Most recently, Ms. Kim was a Partner at The Column Group. Previously, she served as Executive Vice President of Business Development at Kite Pharma, Inc., where she led business and corporate development initiatives including selling Kite Pharma to Gilead in 2017. Previously, Ms. Kim served as Strategic Advisor of NGM Biopharmaceuticals, Inc. from January 2012 through November 2014; served as Chief Business Officer at NGM Biopharmaceuticals, Inc. from August 2009 to January 2012; served as Chief Executive Officer and President of Kosan Biosciences where she restructured and successfully assisted in selling the company to Bristol-Myers Squibb in 2008.

She received a B.S. in chemical engineering from Northwestern University and an M.B.A. from the University of Chicago. Ms. Kim is currently a director for Assembly Biosciences, Applied Molecular Transport, Exicure, Inc., A2 Biotherapeutics, Neogene and PACT.

Ed Hurwitz, J.D., M.B.A.

MPM Capital

Mr. Hurwitz, an accomplished biotech executive and investor, is a Managing Director at MPM Capital and serves as Chairman of MPM portfolio companies BioIntervene and Rekindle Therapeutics, and on the board of Dyne Therapeutics.

Prior to MPM, he was founder and Managing Director of Precision BioVentures, where he founded and seeded start-up biotechnology companies, including Viewpoint Therapeutics. As a director at Alta Partners, he led 12 successful investments including Applied Genetic Technologies Corporation, Avid Radiopharmaceuticals (acquired by Lilly), Calistoga Pharmaceuticals (acquired by Gilead), Cara Therapeutics, FoldRx Pharmaceuticals (acquired by Pfizer), MacroGenics and Taligen Therapeutics (acquired by Alexion).

Over the course of his career, he has been a Senior Vice President and CFO of Affymetrix, a microarray pioneer, and a biotech research analyst for Robertson Stephens & Company and Smith Barney Shearson. He also practiced law at Cooley Godward LLP.

He earned his J.D. and M.B.A. degrees from the University of California, Berkeley’s Boalt School of Law and Haas School of Business, and his B.A. in molecular biology from Cornell University.

Rana Al-Hallaq, Ph.D.

Pfizer Ventures

Dr. Al-Hallaq is Executive Director and Partner at Pfizer Ventures.
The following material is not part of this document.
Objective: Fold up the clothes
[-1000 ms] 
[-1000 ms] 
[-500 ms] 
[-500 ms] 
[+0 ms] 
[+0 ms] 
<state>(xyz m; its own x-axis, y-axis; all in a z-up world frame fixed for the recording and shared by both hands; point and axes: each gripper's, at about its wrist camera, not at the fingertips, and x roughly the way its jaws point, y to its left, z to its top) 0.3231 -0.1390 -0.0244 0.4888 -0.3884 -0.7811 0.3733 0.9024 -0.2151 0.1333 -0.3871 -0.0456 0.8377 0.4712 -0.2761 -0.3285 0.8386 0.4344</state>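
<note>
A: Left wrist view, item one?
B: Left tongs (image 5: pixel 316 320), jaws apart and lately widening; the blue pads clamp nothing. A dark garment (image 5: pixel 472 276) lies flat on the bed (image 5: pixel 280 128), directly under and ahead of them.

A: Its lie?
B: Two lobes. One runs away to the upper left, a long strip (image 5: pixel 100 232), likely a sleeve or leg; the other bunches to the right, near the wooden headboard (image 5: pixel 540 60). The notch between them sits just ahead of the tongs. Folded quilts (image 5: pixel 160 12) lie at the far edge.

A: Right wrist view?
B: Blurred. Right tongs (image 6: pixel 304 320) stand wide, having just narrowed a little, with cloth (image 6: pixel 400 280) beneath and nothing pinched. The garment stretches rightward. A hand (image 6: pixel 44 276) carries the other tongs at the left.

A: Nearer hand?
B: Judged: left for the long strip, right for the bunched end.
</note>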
Dr. Al-Hallaq leverages her preclinical, clinical, and business development experience to assess, invest in, and manage equity investments for Pfizer Ventures. She currently has responsibility for Pfizer’s investments in Mitokinin, Inc. (San Francisco, CA), Autifony Therapeutics Ltd. (Stevenage, UK), Blade Therapeutics (South San Francisco, CA), RefleXion Medical (Hayward, CA), Montis (Leuven, Belgium), Biograph55 (San Francisco, CA), Vivet Therapeutics (Paris, France), and Arkuda (Cambridge, MA) among others.

Prior to her current role, Dr. Al-Hallaq was a Transactionalist in Worldwide Business Development at Pfizer where she was responsible for negotiating and transacting licenses, acquisitions, and partnerships across therapeutic areas. Dr. Al-Hallaq joined Pfizer in 2015 as an Early Candidate Clinical Lead where she advised early clinical programs in CNS to ensure alignment with business strategies. Prior to joining Pfizer, she held roles at Allergan (formerly Actavis, formerly Forest Laboratories), first in Clinical Development Psychiatry as scientific and operational lead on Phase 2 and Phase 3 studies investigating novel treatments for Major Depressive Disorder and schizophrenia, and later in Business Development where she assessed and executed on a number of acquisitions and licenses across therapeutic areas. She began her training as a research fellow at the National Institutes of Health (NIH).

Dr. Al-Hallaq graduated Summa Cum Laude and Phi Beta Kappa with a B.A. in Biology from Hamilton College and holds a Ph.D. in Neuroscience from Georgetown University Medical Center.